* **WHAT IS REQUIRED**:
Your task is to restate the listing word for word without the pictures.

── INFORMATION SHOWN ──

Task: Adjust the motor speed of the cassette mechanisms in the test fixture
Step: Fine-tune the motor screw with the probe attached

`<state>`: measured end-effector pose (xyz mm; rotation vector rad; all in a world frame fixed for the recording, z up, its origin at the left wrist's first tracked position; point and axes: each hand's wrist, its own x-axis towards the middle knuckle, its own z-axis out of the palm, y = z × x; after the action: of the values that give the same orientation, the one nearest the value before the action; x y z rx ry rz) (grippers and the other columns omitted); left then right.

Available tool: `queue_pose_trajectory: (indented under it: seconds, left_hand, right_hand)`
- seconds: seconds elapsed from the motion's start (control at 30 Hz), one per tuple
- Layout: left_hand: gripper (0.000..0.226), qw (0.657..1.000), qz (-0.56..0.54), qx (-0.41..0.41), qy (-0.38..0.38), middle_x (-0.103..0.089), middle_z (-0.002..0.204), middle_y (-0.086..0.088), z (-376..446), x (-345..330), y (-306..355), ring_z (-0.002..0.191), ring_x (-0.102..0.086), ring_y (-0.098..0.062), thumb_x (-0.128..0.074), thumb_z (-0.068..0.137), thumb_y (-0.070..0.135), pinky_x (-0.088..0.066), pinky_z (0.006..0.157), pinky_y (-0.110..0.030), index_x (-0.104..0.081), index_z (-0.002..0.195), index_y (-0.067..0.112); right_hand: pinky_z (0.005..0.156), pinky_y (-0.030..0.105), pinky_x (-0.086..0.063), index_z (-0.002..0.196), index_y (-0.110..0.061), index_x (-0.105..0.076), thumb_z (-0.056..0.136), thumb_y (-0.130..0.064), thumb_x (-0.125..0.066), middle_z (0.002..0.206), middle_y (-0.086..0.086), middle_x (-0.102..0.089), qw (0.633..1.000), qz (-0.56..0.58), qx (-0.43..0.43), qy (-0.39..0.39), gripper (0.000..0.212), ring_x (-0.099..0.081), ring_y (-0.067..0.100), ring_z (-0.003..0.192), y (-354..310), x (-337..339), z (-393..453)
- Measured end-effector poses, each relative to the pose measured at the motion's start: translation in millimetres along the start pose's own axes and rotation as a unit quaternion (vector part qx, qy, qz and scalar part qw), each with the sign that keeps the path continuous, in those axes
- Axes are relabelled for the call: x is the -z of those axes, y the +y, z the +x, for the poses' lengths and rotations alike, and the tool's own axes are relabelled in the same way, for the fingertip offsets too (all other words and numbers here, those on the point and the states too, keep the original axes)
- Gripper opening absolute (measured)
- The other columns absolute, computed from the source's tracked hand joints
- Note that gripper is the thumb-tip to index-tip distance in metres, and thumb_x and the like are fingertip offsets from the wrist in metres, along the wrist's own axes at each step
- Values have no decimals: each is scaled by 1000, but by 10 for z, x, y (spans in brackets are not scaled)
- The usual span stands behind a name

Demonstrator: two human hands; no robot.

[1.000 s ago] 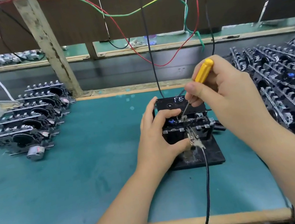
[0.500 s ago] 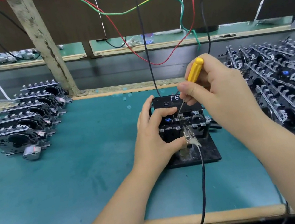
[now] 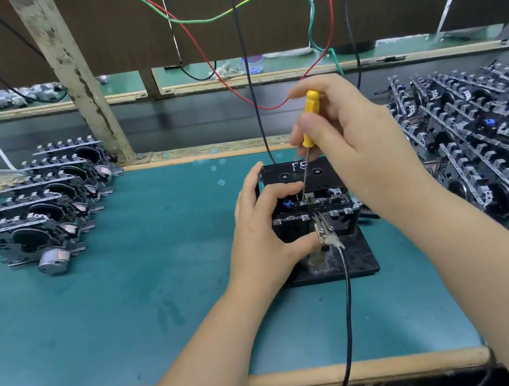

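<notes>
Your right hand [image 3: 349, 142] pinches the yellow-handled screwdriver [image 3: 309, 118] between thumb and fingers, handle tilted up and slightly to the right, its thin metal shaft running down and to the left from your fingertips. The tip meets the top of the cassette mechanism [image 3: 313, 206], just beyond your left index finger.

Your left hand [image 3: 264, 238] grips that mechanism from its left side: index finger curled over the top edge, thumb pressed against the near face beside the metal alligator clip [image 3: 324, 231]. The mechanism sits in the black test fixture [image 3: 353, 260], directly under your right hand and against your left palm. A black cable [image 3: 346, 316] leaves the clip and runs toward you, between your forearms, over the table edge.

Well off to the left of your left hand stands a row of mechanisms [image 3: 41, 206] on the green mat [image 3: 146, 280]. Just past your right wrist, to the right, lies a dense pile of mechanisms [image 3: 489, 144]. Coloured wires [image 3: 205, 19] hang above and beyond both hands.
</notes>
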<state>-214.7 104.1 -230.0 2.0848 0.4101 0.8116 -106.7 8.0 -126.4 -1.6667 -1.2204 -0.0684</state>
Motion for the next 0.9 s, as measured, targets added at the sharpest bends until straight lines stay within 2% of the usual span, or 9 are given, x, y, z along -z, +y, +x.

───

* **OUTPUT FOR THIS TASK**:
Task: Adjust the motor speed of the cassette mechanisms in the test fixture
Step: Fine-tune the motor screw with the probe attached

`<state>`: measured end-effector pose (xyz mm; rotation vector rad; all in a world frame fixed for the recording, z up, its origin at the left wrist's first tracked position; point and axes: each hand's wrist, its own x-axis towards the middle knuckle, its own z-axis out of the palm, y = z × x; after the action: of the values that give the same orientation, the one nearest the value before the action; x y z rx ry rz) (grippers and the other columns omitted); left then right.

Available tool: `queue_pose_trajectory: (indented under it: seconds, left_hand, right_hand)`
- seconds: seconds elapsed from the motion's start (control at 30 Hz), one per tuple
- Layout: left_hand: gripper (0.000..0.226), qw (0.657..1.000), qz (-0.56..0.54), qx (-0.41..0.41), qy (-0.38..0.38), middle_x (-0.103..0.089), middle_z (-0.002..0.204), middle_y (-0.086..0.088), z (-376..446), x (-345..330), y (-306..355), ring_z (-0.002..0.191), ring_x (-0.102..0.086), ring_y (-0.098..0.062), thumb_x (-0.128..0.074), thumb_z (-0.068..0.137), thumb_y (-0.070..0.135), pinky_x (-0.088..0.066), pinky_z (0.006..0.157), pinky_y (-0.110..0.030), index_x (-0.104..0.081), index_z (-0.002..0.195), index_y (-0.067..0.112); right_hand: pinky_z (0.005..0.156), pinky_y (-0.030..0.105), pinky_x (-0.086..0.063), index_z (-0.002..0.196), index_y (-0.110..0.061), index_x (-0.105..0.076), thumb_z (-0.056..0.136), thumb_y (-0.130..0.064), thumb_x (-0.125..0.066), middle_z (0.002..0.206), middle_y (-0.086..0.086), middle_x (-0.102..0.089), qw (0.633..1.000), qz (-0.56..0.58), qx (-0.43..0.43), qy (-0.39..0.39), gripper (0.000..0.212), ring_x (-0.099..0.081), ring_y (-0.067..0.100), ring_z (-0.003..0.192), y (-354..310), x (-337..339), z (-393..453)
- Measured end-effector poses, each relative to the pose measured at the motion's start: translation in millimetres along the start pose's own axes and rotation as a unit quaternion (vector part qx, qy, qz and scalar part qw), each with the sign that keeps the path continuous, in those axes
- Axes are relabelled for the call: x is the -z of those axes, y the +y, z the +x, for the poses' lengths and rotations alike, and the tool's own axes are relabelled in the same way, for the fingertip offsets too (all other words and numbers here, those on the point and the states too, keep the original axes)
- Gripper opening absolute (measured)
- The other columns absolute, computed from the source's tracked hand joints
- Note that gripper is the thumb-tip to index-tip distance in metres, and thumb_x and the like are fingertip offsets from the wrist in metres, along the wrist's own axes at each step
- Values have no decimals: each is scaled by 1000, but by 10 for z, x, y (spans in brackets are not scaled)
- The usual span stands behind a name

Demonstrator: two human hands; no robot.

[1.000 s ago] 
[0.500 s ago] 
[now] 

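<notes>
Your right hand [image 3: 349, 142] pinches the yellow-handled screwdriver [image 3: 309, 118] between thumb and fingers, handle tilted up and slightly to the right, its thin metal shaft running down and to the left from your fingertips. The tip meets the top of the cassette mechanism [image 3: 313, 206], just beyond your left index finger.

Your left hand [image 3: 264, 238] grips that mechanism from its left side: index finger curled over the top edge, thumb pressed against the near face beside the metal alligator clip [image 3: 324, 231]. The mechanism sits in the black test fixture [image 3: 353, 260], directly under your right hand and against your left palm. A black cable [image 3: 346, 316] leaves the clip and runs toward you, between your forearms, over the table edge.

Well off to the left of your left hand stands a row of mechanisms [image 3: 41, 206] on the green mat [image 3: 146, 280]. Just past your right wrist, to the right, lies a dense pile of mechanisms [image 3: 489, 144]. Coloured wires [image 3: 205, 19] hang above and beyond both hands.
</notes>
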<state>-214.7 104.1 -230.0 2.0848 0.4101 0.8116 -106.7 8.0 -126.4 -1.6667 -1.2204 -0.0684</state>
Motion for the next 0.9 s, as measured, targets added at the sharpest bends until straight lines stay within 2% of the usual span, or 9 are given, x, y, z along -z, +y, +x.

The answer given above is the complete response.